Deep Learning for AI Interviews · Lesson 5 of 56
Interview: DL vs ML — When Would You Choose Each?
Q1: You have a clinical dataset with 2000 labelled patient records and 50 engineered features. Should you use deep learning?
"No, not as the first choice. 2000 labelled examples with 50 features is a regime where gradient boosted trees (XGBoost or LightGBM) typically outperform neural networks. XGBoost handles mixed feature types well, is robust to unscaled features, doesn't require a GPU, trains in seconds, and is more interpretable — which matters for clinical model validation. I'd establish XGBoost as the baseline, then possibly try a small neural network (2–3 layers, with dropout) to see if there's any gain. If the gain is less than 1–2% AUC, the added complexity of DL is not justified."
Q2: When would you use deep learning on tabular clinical data?
"Three scenarios: large scale (> 100K examples, where neural networks start to benefit from their representational capacity); high cardinality categorical features (like free-text ICD codes, drug codes — embeddings handle these better than one-hot encoding in trees); and multimodal fusion (combining tabular features with images, text, or time series signals, where a shared neural architecture is cleaner than separate models). Architectures like TabNet, FT-Transformer, and simple MLP with embedding layers can compete with gradient boosting at scale, but they require more tuning."
Q3: What's the trade-off between training a model from scratch vs fine-tuning a pre-trained model?
"Training from scratch: need large labelled datasets (100K+ for images, billions of tokens for LLMs), high compute, weeks of training. The result is a model maximally adapted to your domain. Fine-tuning a pre-trained model: much faster and cheaper (hours instead of weeks), works with moderate labelled data (thousands), but the model's initial representations are shaped by its pre-training distribution. For clinical NLP, I'd use a domain-specific pre-trained model (BiomedBERT, ClinicalBERT) and fine-tune on clinical notes rather than starting from scratch — the biomedical pre-training gives the model clinical vocabulary and domain knowledge for free."
Q4: A team member says "just use a bigger neural network — it always wins." How do you respond?
"That's partially true at scale, but in practice the answer is more nuanced. Bigger models win when: data is abundant (the model can use the extra capacity); the problem is genuinely complex (simple problems are already solved by small models); and compute is available. Bigger models lose when: you have limited data (larger model overfits, smaller model generalises better); the task is structurally simple (logistic regression gives interpretable results that are equally good); or when latency/cost is constrained at inference time.

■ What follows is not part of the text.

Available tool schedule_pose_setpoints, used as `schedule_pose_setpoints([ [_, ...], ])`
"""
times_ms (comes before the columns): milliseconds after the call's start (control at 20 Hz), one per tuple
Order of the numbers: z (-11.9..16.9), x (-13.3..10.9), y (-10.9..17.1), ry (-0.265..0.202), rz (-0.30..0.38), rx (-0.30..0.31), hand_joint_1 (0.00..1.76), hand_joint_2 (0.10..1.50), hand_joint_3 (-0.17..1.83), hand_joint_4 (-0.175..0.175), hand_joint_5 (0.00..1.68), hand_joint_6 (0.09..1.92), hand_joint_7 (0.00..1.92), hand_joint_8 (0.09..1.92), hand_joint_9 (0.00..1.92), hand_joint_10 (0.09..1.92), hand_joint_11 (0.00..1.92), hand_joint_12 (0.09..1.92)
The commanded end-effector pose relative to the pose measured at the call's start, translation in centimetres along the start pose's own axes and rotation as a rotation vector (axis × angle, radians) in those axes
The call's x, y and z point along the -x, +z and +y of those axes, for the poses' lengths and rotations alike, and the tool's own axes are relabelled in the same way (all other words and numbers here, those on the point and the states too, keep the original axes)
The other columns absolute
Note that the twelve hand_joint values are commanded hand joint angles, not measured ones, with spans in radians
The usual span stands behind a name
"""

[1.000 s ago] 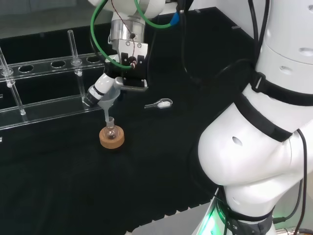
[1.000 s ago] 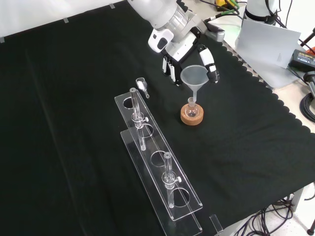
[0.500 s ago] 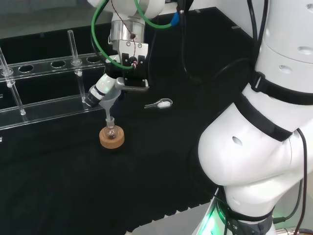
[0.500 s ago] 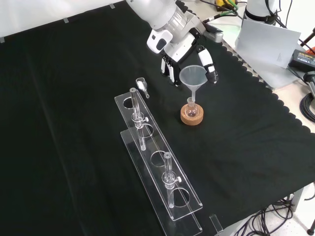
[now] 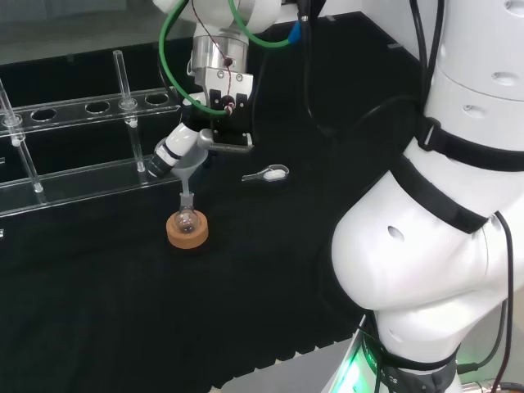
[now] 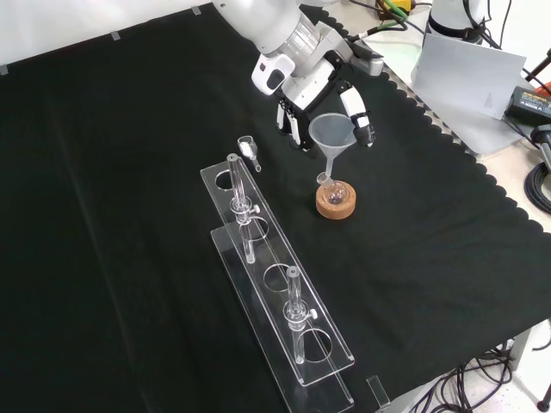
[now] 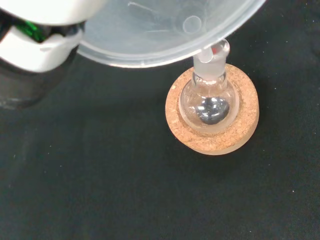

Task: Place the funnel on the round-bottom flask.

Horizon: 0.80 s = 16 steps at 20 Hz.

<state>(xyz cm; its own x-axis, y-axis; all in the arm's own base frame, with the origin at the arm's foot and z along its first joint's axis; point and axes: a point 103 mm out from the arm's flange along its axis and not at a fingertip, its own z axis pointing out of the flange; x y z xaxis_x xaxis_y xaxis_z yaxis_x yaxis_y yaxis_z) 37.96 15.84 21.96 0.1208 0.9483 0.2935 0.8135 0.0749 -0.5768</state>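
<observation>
Hand (image 6: 323, 82): fingers curled round funnel rim, holding it.
Funnel (image 6: 331, 138): tilted, stem tip in flask neck.
Round-bottom flask (image 7: 210, 102): clear, on cork ring (image 6: 335, 202), mid-cloth.
Tube rack (image 6: 275, 292): left of flask in front view, w/ tubes.
Spatula (image 5: 268, 173): near hand, lying flat.

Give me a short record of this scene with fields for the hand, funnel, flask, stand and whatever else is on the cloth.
hand: fingers curled round the funnel's rim, above the flask
funnel: clear, tilted, stem at the flask's neck
flask: small round-bottom, neck leaning, something dark at the bottom
stand: cork ring under the flask
rack: clear, holds test tubes, left of the flask in the front view
scoop: small, lying on the cloth beside the hand
</observation>
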Motion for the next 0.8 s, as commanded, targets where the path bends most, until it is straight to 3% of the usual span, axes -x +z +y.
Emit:
schedule_pose_setpoints([
  [50,0.1,0.5,0.3,0.017,0.024,-0.007,0.98,0.5,0.7,-0.021,1.07,0.52,1.37,0.27,1.32,0.16,0.61,1.29],
  [350,0.0,1.0,0.1,0.05,0.043,0.002,0.98,0.5,0.7,-0.022,1.07,0.52,1.37,0.27,1.32,0.16,0.61,1.3],
  [800,0.5,0.1,-0.7,0.026,0.026,0.023,0.98,0.5,0.7,-0.022,1.07,0.52,1.37,0.27,1.32,0.16,0.59,1.31],
])
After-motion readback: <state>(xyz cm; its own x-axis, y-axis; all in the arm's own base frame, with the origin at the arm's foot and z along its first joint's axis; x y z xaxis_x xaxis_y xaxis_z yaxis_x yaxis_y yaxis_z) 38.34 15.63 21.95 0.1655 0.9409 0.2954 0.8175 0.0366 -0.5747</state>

In clinical AI, I'd also add: a model that's 2% more accurate but a black box may be rejected for deployment in favour of a less accurate but interpretable model that clinicians can validate."
Q5: How do you explain to a non-technical clinician why deep learning models need so much data?

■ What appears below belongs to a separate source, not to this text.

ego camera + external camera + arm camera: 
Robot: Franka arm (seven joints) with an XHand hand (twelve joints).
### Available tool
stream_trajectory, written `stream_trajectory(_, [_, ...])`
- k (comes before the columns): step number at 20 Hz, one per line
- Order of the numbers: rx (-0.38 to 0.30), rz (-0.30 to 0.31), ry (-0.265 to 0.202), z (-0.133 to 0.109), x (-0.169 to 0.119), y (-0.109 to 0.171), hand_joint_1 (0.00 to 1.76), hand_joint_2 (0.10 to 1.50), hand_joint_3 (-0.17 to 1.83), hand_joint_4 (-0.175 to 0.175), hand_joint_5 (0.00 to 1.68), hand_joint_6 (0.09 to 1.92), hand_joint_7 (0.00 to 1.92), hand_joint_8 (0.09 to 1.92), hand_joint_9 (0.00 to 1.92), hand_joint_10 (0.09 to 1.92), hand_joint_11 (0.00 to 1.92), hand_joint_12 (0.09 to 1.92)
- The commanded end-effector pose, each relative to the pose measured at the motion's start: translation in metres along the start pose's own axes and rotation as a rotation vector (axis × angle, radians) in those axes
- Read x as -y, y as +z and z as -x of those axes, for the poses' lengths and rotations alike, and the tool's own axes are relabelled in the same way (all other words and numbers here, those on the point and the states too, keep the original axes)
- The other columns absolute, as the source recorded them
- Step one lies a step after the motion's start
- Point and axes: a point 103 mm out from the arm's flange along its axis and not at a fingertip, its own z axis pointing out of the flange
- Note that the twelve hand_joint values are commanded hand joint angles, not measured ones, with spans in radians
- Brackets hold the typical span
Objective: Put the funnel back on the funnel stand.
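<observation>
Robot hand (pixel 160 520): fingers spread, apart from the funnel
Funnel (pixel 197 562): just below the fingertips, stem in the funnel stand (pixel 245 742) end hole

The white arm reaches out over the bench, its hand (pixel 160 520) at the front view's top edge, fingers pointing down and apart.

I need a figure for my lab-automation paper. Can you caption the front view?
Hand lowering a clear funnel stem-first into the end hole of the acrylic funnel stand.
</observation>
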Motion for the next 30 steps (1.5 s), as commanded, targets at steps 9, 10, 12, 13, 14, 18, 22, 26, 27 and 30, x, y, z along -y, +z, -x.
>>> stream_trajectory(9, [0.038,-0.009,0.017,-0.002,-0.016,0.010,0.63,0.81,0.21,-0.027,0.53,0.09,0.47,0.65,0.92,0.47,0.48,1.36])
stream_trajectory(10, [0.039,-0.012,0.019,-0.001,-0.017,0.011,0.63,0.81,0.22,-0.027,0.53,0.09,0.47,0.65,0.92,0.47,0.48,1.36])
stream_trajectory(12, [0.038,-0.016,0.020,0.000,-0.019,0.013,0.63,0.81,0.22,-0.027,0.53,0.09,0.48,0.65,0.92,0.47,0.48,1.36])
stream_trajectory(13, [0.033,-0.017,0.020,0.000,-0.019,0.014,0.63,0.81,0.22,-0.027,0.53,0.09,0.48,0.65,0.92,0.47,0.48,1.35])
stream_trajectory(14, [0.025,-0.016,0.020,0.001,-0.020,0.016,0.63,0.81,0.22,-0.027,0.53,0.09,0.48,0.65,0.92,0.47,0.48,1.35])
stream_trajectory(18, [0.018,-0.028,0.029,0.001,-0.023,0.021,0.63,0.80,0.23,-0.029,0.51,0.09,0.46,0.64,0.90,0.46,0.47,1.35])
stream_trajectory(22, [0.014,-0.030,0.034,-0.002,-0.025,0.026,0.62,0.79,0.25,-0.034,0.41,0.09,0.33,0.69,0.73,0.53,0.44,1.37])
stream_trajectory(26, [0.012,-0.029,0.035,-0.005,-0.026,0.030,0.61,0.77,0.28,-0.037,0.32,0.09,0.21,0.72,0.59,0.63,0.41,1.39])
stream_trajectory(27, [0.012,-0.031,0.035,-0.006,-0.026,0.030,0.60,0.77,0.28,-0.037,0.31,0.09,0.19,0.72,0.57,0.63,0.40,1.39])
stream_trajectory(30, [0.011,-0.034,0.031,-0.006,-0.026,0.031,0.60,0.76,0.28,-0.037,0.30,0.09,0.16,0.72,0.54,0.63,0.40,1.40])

"Traditional models work like a scoring form — you tell them which measurements matter (age, BP, INR), and they learn the weights from a few hundred examples. Deep learning models learn what measurements to look at from scratch. Imagine teaching someone to read an ECG: instead of telling them 'look at the QRS complex', you show them 100,000 ECG pairs with known diagnoses and let them figure out which patterns matter. It takes many more examples because they're learning the features, not just the weights on pre-specified features. This is both the power (they can discover patterns humans didn't think to look for) and the limitation (they need more teaching examples)."
Q6: What's the difference between ML model accuracy and clinical utility?

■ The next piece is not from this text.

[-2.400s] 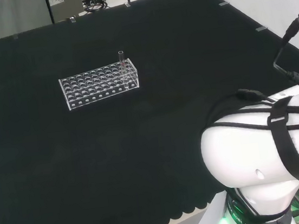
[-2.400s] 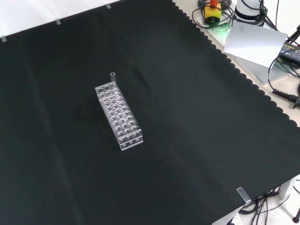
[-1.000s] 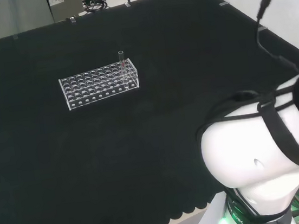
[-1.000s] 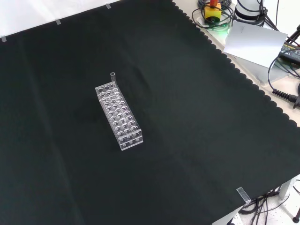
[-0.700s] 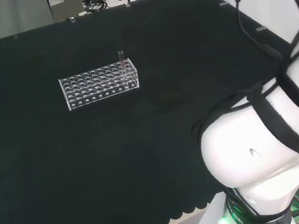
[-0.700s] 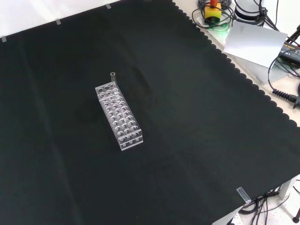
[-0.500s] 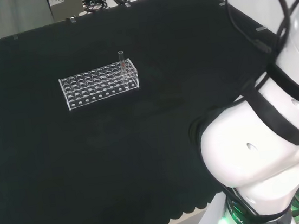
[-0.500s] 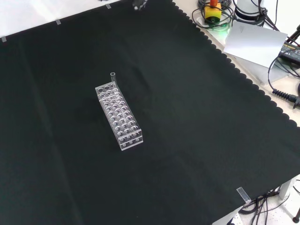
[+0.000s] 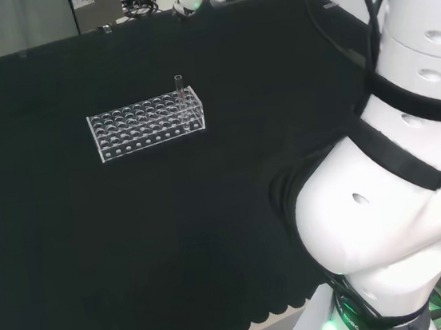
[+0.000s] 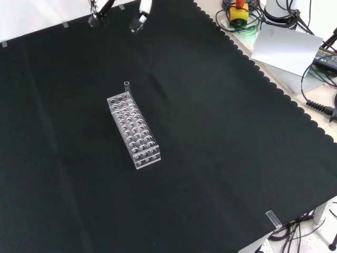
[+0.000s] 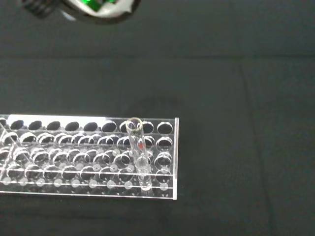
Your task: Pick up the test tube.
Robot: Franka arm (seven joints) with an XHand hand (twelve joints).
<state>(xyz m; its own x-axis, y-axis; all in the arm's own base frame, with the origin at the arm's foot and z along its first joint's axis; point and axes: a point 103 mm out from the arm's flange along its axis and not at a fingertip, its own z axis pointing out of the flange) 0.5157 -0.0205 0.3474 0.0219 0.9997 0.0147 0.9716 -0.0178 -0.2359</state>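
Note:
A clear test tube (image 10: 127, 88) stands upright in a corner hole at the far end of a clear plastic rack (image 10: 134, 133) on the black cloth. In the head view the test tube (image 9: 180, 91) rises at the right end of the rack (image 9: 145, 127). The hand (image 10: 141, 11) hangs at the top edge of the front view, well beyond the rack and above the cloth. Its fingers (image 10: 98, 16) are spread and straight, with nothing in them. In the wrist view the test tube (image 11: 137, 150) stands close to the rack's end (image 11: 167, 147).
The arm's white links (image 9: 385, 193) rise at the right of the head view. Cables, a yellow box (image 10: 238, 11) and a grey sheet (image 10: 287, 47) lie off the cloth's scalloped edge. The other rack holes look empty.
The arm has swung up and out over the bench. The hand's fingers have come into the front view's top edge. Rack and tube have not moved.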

"A critical distinction. ML accuracy (AUC, F1) measures statistical performance on a test set. Clinical utility measures whether the model actually improves patient outcomes. A model can have high AUC and zero clinical utility. Classic example: a sepsis alert model with AUC=0.85 might generate 50 alerts per day, of which 40 are false alarms. Clinicians alert-fatigue and start ignoring all alerts — worse than no model at all. Conversely, a model with AUC=0.72 that alerts on only the 5 highest-risk patients per shift, with 70% positive predictive value, might change 3 patient outcomes per month. Clinical utility requires: high positive predictive value, actionable alerts, workflow integration, and prospective validation. I always ask 'what decision will a clinician make differently because of this prediction?' before choosing to build a model."
Interview Answer Summary
"The DL vs ML choice is always empirical: start with the simplest model that could work (XGBoost for tabular, TF-IDF for text), measure performance, then justify any increase in complexity. Deep learning wins on raw unstructured inputs (images, text, signals) and at scale (hundreds of thousands of examples). Traditional ML wins on small-to-medium tabular data, when interpretability is required, or when compute is constrained. Pre-trained models change the equation: fine-tuning BERT on 2000 clinical notes often outperforms training a neural network from scratch on the same data. And always distinguish between ML performance metrics and clinical utility — the latter is what actually justifies deployment."